Meşhûrdur ki fısk ile olmaz cihan harâb
Eyler anı müdâhane-i âlimân harâb
Bilmez ki iki kat yıkılır kendi halkdan
İster cihân yıkıldığını hânüman-harâb
A’mâl-i hayr süllemidir kasr-ı Cennetin
Mümkün mü çıkma olsa eğer nerdübân harâb
Bir mevsim-i bahârına geldik ki âlemin
Bülbül hamûş havz tehi gül-sitân harâb
Çıkmaz bahâra değmede bîçâre andelib
Pejmürde-bâl vakt şitâ âşiyân harâb
Elbetde bir sütunu olurdu bu kubbenin
İzzet nihâyet olmasa kevn ü mekân harâb
Teslim olursa pire medeng-i irâdesi
Olmaz diyâr-ı Rum’da bir hanedân harâb
Kendisini kalbindeki ye’se ve içkiye teslim ettiği için müderrislikten kovulan; böylece boğazını sıkan halet-i ruhiye iyice içinden çıkılmaz hale gelen genç ve gürbüz molla intihar etmek için bir kayığa biner.

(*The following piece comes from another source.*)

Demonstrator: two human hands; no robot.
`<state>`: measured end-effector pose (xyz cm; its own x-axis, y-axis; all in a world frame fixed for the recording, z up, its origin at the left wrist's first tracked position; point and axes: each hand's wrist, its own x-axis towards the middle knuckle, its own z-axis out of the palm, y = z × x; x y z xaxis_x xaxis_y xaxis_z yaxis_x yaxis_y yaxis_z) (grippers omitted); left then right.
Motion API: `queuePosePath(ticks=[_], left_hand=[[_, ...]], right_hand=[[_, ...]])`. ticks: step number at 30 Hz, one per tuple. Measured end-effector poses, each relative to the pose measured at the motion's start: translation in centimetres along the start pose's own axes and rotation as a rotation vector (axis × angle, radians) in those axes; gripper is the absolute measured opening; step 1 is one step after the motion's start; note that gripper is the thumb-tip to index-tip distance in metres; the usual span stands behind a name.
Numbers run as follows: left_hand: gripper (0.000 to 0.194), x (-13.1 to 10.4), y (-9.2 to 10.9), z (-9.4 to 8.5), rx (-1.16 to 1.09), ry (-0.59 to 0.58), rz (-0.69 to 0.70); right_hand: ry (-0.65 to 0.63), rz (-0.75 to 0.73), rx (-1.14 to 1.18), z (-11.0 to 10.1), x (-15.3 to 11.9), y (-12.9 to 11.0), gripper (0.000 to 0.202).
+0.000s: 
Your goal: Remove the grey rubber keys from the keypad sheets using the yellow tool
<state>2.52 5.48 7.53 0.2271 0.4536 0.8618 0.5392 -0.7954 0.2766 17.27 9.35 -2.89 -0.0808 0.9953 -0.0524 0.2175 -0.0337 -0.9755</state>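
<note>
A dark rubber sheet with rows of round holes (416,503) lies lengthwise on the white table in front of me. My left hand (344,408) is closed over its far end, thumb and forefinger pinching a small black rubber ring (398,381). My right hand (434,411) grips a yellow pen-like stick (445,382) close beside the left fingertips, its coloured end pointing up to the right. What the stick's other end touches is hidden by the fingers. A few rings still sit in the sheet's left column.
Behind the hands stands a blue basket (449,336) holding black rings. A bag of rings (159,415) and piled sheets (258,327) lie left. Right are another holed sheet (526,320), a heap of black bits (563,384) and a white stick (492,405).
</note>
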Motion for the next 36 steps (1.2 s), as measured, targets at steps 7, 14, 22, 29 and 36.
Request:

Bu iş için seçtiği Göksu’ya doğru giderken kayığı devrin ünlü lügatçisi Rum Hançeri Bey’in yalısının önünden geçer. İşte kaderin bu nazik cilvesi genç mollanın talihini değiştirir. Yalısının önünde oturan Hançeri Bey kafasına takılan bir soruyu ilmiye sınıfından olduğunu öğrendiği gence ayaküstü sorar ve aldığı tatminkâr cevaptan sonra onunla ahbap olur. Böylece intihar etmekten vaz geçen genç molla, Hançeri Bey’in yalısına devam etmeye başlar. Beraber ilmi çalışmalar yapıp Vasıf Tarihi okurlar.
Calib-i dikkat bir hayat hikâyesi olan ve edebiyat tarihimizde hak ettiği alakayı hiçbir zaman bulamayan Keçecizade İzzet Molla’nın macerası ömrünün sonuna kadar bitmez.
İzzet Molla istidadının keşfedilmesinden sonra Hançeri Bey tarafından devrin meşhur siması Halet Efendi’ye takdim edilir.
İzzet Molla, Halet Efendi vesilesiyle Mevlevi tarikatına girer ve böylece sanatına asıl hususiyeti veren neşveye kavuşur.
Başta Şeyh Galib hazretleri olmak üzere aldığı iddia edilen bütün tesirlere rağmen İzzet Molla’nın sanatı İzzet Molla’nınkine benzer. Büyük şairin sanatında başka büyük şairlerden aldığı izlenimi veren unsurların dışında kendi halet-i ruhiyesini, klasik zevkini ve hususi meziyetini izhar eden ince spleen’in ilk bakışta fark edilmeyen buğulu bir izi vardır.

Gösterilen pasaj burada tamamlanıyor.